Todo este detalle no es una regla fija.  Hay harinas de café cuyo molido es más grueso, por lo que si uso las mismas medidas sui generis puedo terminar con un café aguado, que no es mi gusto, así que eso me obliga a reajustar la técnica.  Vamos, que dominar este artefacto me ha tomado años y en el proceso llegué a tomarle afecto. Una mañana noté un charco debajo de la cafetera, como si se estuviera desangrando.  La cafetera dio su último suspiro a través de las perforaciones en la parte inferior.  Intenté salvarla, pero no tenía remedio.  Su vida útil llegó a su fin y ahora le toca descansar.

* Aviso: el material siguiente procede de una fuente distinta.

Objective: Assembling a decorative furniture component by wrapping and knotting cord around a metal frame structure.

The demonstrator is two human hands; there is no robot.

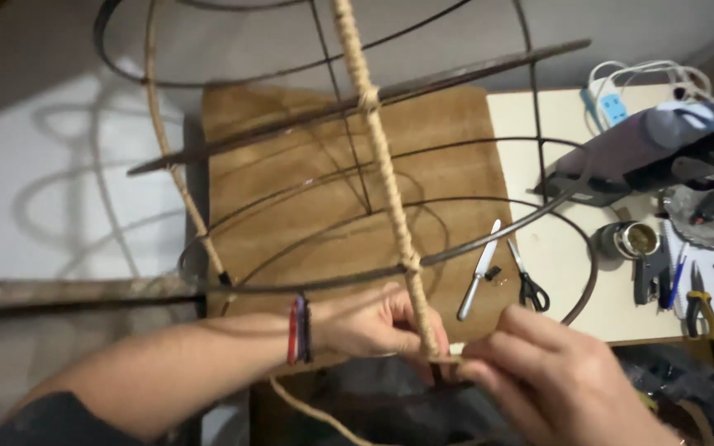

Tengo una cafetera nueva que me regaló mi prima Socorrito.  Es italiana y roja, lo que me hace pensar que necesito color en mi vida, que se estaba tornando un poco como mi amada cafetera –valiosa, con experiencia, pero predecible. Ahora tengo que aprender el punto exacto de esta nueva cafetera -dónde es que resulta suficiente café; hasta donde debo echar el agua que ahora no baja, sino que sube.  Hay algo más de ciencia, pero todavía es un artefacto que no requiere electricidad y que me ofrece un cierto grado de intervención en el proceso.  La otra cafetera -mi viejo y fiel cometa- estará disfrutando del merecido retiro en la parte de arriba del gabinete, observando que la nueva cafetera complazca a su dueña actual.